In 2003, partly due to the hardship of having to spend thousands of dollars to hook up to the county system, home owners who had septic tanks were allowed to keep using them even though sewer lines were being installed beneath the streets in front of their homes. More and more, though, those property owners have been switching to the sewer system.
“We think it’s advantageous to start this year back to a mandatory policy,” Rawls said. “A lot of people have failing septic tanks and are starting to connect anyway.”
Rawls estimates there are about 500 parcels from 2003 that still need to switch from septic tanks to sewer. Once they do, it would add about another 140,000 per day to the wastewater treatment system. There are about 10,000 septic tanks still in use in Spokane County, which will cause about 2 million gallons a day to be processed.

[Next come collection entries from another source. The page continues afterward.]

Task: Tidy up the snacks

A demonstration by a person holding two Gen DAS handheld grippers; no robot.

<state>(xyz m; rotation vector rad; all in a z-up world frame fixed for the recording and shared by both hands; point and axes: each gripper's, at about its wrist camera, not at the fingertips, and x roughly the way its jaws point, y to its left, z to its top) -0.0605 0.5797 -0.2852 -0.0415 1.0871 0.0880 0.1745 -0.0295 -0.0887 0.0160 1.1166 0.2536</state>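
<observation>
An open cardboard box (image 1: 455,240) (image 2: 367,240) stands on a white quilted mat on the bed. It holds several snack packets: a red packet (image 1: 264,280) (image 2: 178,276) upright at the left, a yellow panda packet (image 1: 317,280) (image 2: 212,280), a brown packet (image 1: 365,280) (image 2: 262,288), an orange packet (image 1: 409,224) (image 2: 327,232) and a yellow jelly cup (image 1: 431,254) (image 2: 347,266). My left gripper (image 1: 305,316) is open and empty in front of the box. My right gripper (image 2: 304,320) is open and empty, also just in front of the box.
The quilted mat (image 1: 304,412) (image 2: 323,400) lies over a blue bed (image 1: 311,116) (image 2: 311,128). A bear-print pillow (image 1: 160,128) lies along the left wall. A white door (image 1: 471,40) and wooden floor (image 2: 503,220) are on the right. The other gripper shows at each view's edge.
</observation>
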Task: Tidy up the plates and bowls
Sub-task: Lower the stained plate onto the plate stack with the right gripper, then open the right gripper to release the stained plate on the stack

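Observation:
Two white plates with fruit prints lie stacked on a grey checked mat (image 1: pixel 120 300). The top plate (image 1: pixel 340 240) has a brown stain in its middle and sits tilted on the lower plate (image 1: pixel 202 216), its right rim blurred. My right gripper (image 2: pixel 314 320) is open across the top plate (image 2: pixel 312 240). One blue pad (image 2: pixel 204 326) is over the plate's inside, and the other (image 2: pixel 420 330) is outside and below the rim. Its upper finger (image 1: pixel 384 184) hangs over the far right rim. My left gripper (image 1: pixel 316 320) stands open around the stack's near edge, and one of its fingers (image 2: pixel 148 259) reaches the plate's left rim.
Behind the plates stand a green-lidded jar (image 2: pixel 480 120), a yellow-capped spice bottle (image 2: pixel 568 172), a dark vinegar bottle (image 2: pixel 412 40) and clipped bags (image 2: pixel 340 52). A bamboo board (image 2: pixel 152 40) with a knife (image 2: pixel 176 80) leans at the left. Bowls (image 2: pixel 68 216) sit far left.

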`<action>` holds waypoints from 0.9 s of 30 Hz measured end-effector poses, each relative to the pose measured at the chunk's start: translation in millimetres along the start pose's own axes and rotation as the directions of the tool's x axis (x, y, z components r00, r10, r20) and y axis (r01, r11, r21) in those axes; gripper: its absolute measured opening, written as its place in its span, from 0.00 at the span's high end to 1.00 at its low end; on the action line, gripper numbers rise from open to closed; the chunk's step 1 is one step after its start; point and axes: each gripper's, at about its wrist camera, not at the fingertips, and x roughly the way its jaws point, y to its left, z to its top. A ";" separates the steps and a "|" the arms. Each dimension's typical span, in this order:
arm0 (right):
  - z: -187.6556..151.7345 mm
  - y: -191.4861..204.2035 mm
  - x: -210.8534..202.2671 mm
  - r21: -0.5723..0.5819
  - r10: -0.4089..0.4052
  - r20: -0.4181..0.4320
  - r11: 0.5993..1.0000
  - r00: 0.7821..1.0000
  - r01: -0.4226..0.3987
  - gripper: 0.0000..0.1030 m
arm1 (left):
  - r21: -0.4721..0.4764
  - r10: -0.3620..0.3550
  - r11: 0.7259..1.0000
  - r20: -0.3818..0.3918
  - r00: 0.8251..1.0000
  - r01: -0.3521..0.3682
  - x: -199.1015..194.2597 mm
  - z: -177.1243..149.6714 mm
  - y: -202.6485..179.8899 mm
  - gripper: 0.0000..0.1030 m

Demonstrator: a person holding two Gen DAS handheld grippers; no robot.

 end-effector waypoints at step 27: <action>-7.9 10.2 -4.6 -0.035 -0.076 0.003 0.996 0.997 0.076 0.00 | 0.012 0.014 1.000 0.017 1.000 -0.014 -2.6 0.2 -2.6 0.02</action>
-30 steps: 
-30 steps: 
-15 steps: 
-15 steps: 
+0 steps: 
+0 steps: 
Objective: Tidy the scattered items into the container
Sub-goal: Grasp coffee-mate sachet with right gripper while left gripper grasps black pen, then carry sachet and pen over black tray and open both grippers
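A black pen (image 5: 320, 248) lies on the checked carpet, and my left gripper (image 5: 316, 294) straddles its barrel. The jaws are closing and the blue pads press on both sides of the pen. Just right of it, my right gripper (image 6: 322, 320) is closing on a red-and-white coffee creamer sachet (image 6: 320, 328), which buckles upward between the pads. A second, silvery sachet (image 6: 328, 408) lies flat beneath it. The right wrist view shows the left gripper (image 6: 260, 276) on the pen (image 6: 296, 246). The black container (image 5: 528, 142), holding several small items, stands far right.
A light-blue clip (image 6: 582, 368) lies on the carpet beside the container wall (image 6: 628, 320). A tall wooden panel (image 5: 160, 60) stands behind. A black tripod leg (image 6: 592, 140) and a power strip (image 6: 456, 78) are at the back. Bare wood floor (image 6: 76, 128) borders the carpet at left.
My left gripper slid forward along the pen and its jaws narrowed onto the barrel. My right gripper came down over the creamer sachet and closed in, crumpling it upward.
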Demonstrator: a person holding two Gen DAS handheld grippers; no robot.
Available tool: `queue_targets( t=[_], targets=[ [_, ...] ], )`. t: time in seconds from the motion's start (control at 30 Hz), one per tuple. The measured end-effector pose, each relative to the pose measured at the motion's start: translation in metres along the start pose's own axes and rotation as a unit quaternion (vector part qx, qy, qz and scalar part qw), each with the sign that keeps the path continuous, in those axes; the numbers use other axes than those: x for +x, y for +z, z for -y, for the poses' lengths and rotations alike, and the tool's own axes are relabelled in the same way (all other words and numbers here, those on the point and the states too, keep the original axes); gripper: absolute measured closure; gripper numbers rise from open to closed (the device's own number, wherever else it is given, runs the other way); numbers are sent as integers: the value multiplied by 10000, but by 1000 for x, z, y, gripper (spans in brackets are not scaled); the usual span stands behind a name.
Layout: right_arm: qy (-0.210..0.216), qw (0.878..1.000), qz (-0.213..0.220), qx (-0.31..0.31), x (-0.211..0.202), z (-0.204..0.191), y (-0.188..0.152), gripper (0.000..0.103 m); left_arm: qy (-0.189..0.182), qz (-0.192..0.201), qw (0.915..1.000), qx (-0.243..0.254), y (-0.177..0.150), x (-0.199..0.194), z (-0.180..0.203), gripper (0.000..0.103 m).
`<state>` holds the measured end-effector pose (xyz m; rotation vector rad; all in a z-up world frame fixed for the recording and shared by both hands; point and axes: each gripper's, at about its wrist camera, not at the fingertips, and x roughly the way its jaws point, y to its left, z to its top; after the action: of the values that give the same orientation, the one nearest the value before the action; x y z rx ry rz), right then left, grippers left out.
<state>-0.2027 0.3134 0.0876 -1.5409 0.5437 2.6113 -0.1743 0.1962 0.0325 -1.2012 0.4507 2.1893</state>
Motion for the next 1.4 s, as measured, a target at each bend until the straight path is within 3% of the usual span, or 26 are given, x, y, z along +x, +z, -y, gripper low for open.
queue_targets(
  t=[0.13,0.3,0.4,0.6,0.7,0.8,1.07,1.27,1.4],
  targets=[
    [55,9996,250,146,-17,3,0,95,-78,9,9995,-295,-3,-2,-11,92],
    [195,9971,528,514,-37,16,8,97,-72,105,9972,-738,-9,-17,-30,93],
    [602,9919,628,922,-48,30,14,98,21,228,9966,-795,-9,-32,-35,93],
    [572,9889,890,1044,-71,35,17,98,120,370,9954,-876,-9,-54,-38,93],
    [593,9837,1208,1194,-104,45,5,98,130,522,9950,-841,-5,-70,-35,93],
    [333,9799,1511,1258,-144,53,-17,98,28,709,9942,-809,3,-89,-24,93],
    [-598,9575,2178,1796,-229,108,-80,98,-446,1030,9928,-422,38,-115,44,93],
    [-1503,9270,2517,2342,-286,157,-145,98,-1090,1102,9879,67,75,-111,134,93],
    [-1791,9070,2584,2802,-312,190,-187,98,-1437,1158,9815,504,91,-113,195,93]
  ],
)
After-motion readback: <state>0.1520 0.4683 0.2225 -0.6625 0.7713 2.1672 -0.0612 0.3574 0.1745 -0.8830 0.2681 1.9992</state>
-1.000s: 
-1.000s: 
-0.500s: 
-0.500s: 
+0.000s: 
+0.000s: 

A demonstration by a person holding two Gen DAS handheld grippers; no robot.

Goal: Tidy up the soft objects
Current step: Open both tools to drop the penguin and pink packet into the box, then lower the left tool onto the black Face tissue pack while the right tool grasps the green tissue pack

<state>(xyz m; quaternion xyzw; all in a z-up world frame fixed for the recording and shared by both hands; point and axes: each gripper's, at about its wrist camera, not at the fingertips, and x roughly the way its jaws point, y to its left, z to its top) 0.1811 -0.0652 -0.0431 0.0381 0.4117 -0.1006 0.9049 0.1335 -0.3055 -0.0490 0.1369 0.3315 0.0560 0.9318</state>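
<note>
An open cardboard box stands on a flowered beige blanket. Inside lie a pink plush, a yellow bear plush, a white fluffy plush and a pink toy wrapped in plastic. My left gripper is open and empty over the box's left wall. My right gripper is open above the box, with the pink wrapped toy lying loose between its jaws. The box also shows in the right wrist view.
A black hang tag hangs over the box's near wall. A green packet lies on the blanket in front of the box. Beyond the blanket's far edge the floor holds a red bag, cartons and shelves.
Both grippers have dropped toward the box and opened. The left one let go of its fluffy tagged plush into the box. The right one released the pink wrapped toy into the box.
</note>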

Before agreeing to the proposal, Commissioner Mark Richard asked Rawls why the county shouldn’t pursue a more aggressive plan. Rawls replied the county could be in danger of exceeding its capacity at Spokane’s wastewater treatment plant.
“It makes me very nervous,” he said.
The commissioners agreed to revisit the issue again next year to see if it should speed up the mandatory hook-up rate.
“We could ramp it up then,” Commissioner Bonnie Mager said.
The infusion of cash from the mandatory sewer hookups also helps jumpstart plans for a new wastewater treatment plant, which will be built in conjunction with the city of Spokane Valley. When, exactly, that facility will be built is anyone’s guess.
Spokane Valley Deputy Mayor Dick Denenny reported to the City Council on Tuesday that a planned meeting with Department of Ecology officials on total maximum daily load (TMDL) on contaminants into the Spokane River was recently scrapped. Without knowing exactly how clean the discharge out of the plant has to be, it’s impossible to even secure a permit to build the facility.
“Nothing is going to get approved until that happens,” Denenny said.
“It’s disappointing,” Mayor Richard Munson said. “We have to get this resolved.”